Coding Horror (Page 147)

20 Nov 2006

Filesystem Paths: How Long is Too Long?

I recently imported some source code for a customer that exceeded the maximum path limit of 256 characters. The paths in question weren't particularly meaningful, just pathologically* long, with redundant subfolders. To complete the migration, I renamed some of the parent folders to single character values.

This made me wonder: is 256 characters a reasonable limit for a path? And what's the longest path in my filesystem, anyway? I whipped up this little C# console app to loop through all the paths on my drive and report the longest one.

static string _MaxPath = "";
static void Main(string[] args)
{
  RecursePath(@"c:\");
  Console.WriteLine("Maximum path length is " + _MaxPath.Length);
  Console.WriteLine(_MaxPath);
  Console.ReadLine();
}

static void RecursePath(string p)
{
  foreach (string d in Directory.GetDirectories(p))
  {
    if (IsValidPath(d))
    {
      foreach (string f in Directory.GetFiles(d))
      {
        if (f.Length > _MaxPath.Length)
        {
          _MaxPath = f;
        }
      }
      RecursePath(d);
    }
  }
}
static bool IsValidPath(string p)
{
  if ((File.GetAttributes(p) & FileAttributes.ReparsePoint) == FileAttributes.ReparsePoint)
  {
    Console.WriteLine("'" + p + "' is a reparse point. Skipped");
    return false;
  }
  if (!IsReadable(p))
  {
    Console.WriteLine("'" + p + "' *ACCESS DENIED*. Skipped");
    return false;
  }
  return true;
}
static bool IsReadable(string p)
{
  try
  {
    string[] s = Directory.GetDirectories(p);
  }
  catch (UnauthorizedAccessException ex)
  {
    return false;
  }
  return true;
}

It works, but it's a bit more complicated than I wanted it to be, because

There are a few folders we don't have permission to access.
Vista makes heavy use of reparse points to remap old XP folder locations as symbolic links.

The longest path on a clean install of Windows XP is 152 characters.

c:\Documents and Settings\All Users\Application Data\Microsoft\Crypto\RSAS-1-5-18d42cc0c3858a58db2db37658219e6400_89e7e133-abee-4041-a1a7-406d7effde91

This is followed closely by a bunch of stuff in c:\WINDOWS\assembly\GAC_MSIL, which is a side-effect of .NET 2.0 being installed.

The longest path on a semi-clean install of Windows 8.1 is 273 characters:

c:\Users\wumpus-home\AppData\Local\Packages\WinStore_cw5n1h2txyewy\AC\Microsoft\Windows Store\Cache\0\0-Namespace-https???services.apps.microsoft.com?browse?6.2.9200-1?615?en-US?c?US?Namespace?pc?00000000-0000-0000-0000-000000000000?00000000-0000-0000-0000-000000000000.

The longest path Microsoft created in Windows 8.1 is 273 characters. But what's the longest path I can create in Windows Explorer?

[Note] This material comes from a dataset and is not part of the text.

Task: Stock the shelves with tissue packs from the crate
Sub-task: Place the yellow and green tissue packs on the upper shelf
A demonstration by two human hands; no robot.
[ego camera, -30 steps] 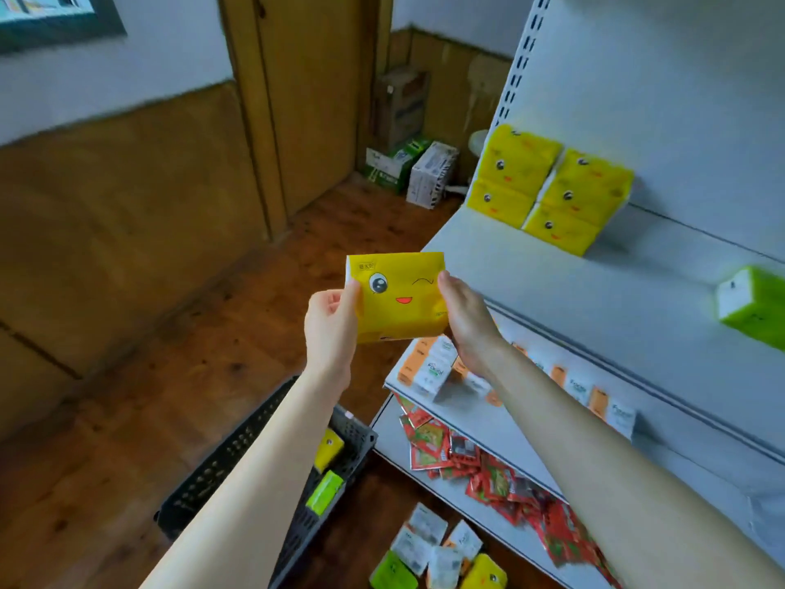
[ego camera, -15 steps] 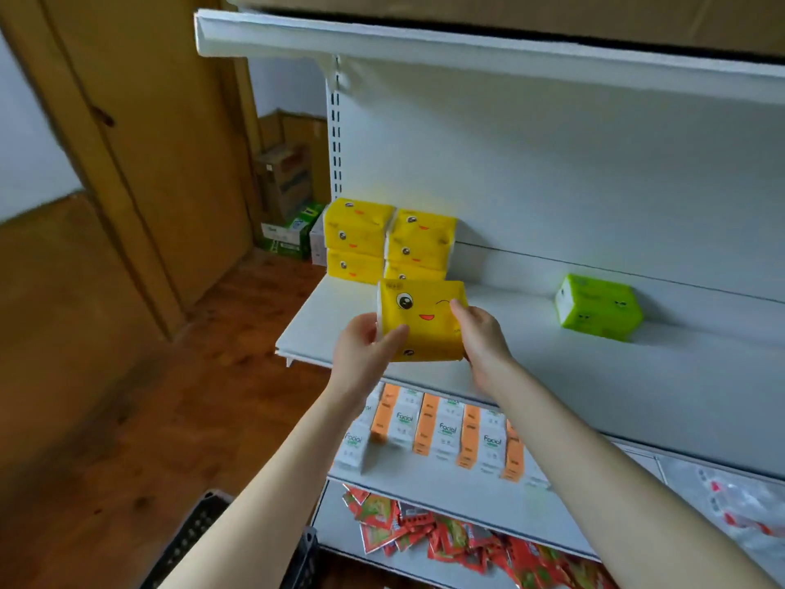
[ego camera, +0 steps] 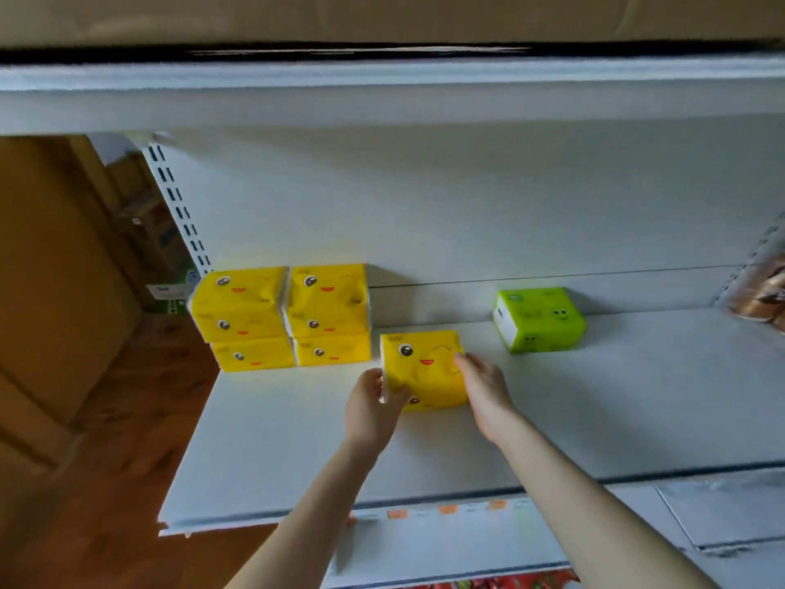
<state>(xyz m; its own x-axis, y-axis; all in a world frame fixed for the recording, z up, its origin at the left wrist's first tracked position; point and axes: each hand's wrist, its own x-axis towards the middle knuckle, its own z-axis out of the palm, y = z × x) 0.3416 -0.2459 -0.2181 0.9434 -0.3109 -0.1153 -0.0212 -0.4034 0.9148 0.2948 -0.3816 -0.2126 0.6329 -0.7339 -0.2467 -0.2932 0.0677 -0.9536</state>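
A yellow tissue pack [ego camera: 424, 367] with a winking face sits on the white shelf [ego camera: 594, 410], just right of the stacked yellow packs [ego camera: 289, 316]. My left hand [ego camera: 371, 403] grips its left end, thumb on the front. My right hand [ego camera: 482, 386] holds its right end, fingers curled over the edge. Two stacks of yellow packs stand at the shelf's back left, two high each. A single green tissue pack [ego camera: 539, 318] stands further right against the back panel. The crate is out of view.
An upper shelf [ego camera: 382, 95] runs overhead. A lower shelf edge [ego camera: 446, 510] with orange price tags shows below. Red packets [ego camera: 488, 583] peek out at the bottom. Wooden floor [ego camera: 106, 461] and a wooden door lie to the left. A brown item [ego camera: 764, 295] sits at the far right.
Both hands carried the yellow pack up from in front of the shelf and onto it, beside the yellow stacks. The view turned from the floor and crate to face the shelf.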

The best I could do is 239 characters for folders, and 11 characters for the filename. Add in 3 characters for the inevitable "c:", plus 6 slashes. That's a grand total of 259 characters. Anything longer and I got a "destination path too long" error.

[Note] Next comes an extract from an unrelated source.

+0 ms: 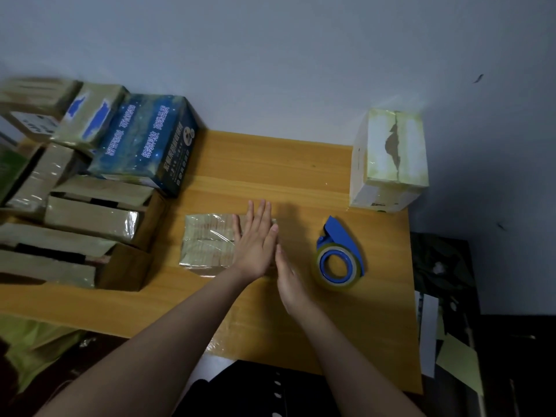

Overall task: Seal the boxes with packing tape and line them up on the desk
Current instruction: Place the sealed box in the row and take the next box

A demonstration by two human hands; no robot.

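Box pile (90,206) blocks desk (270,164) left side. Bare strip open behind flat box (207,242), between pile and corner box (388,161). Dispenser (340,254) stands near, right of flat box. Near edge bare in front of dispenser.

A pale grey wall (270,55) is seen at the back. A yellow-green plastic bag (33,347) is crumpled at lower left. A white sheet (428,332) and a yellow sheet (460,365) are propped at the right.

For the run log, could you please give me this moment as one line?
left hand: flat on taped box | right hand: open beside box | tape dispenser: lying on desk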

Windows Vista destination path too long error

The 259 character path limit I ran into jibes with the documented MAX_PATH limitation of the Windows shell:

The maximum length path (in characters) that can be used by the [Windows] shell is MAX_PATH (defined as 260). Therefore, you should create buffers that you will pass to SHFILEOPSTRUCT to be of length MAX_PATH + 1 to account for these NULLs.

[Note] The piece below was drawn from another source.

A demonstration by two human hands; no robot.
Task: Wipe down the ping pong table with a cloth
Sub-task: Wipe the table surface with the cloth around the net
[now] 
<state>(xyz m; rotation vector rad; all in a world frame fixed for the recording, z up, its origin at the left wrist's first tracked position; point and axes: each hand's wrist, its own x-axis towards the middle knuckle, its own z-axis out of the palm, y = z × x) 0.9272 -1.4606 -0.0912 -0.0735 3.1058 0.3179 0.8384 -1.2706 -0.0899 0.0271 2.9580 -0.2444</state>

If 259 characters plus a null seems like an unusually restrictive path limit for a modern filesystem like NTFS, you're right. The NTFS filesystem supports paths of 32,000 characters, but it's largely irrelevant because the majority of Windows APIs you'd use to get to those paths only accept paths of MAX_PATH or smaller. There is a wonky Unicode workaround to the MAX_PATH limitation, according to MSDN:

In the Windows API (with some exceptions discussed in the following paragraphs), the maximum length for a path is MAX_PATH, which is defined as 260 characters. A local path is structured in the following order: drive letter, colon, backslash, name components separated by backslashes, and a terminating null character. For example, the maximum path on drive D is "D:\some 256-character path string<NUL>" where "<NUL>" represents the invisible terminating null character for the current system codepage. (The characters < > are used here for visual clarity and cannot be part of a valid path string.)

The Windows API has many functions that also have Unicode versions to permit an extended-length path for a maximum total path length of 32,767 characters. This type of path is composed of components separated by backslashes, each up to the value returned in the lpMaximumComponentLength parameter of the GetVolumeInformation function (this value is commonly 255 characters). To specify an extended-length path, use the "\?" prefix. For example, "\?\D:\very long path".

The "\?" prefix can also be used with paths constructed according to the universal naming convention (UNC). To specify such a path using UNC, use the "\?\UNC" prefix. For example, "\?\UNC\server\share", where "server" is the name of the computer and "share" is the name of the shared folder. These prefixes are not used as part of the path itself. They indicate that the path should be passed to the system with minimal modification, which means that you cannot use forward slashes to represent path separators, or a period to represent the current directory, or double dots to represent the parent directory. Because you cannot use the "\?" prefix with a relative path, relative paths are always limited to a total of MAX_PATH characters.

The shell and the file system may have different requirements. It is possible to create a path with the API that the shell UI cannot handle.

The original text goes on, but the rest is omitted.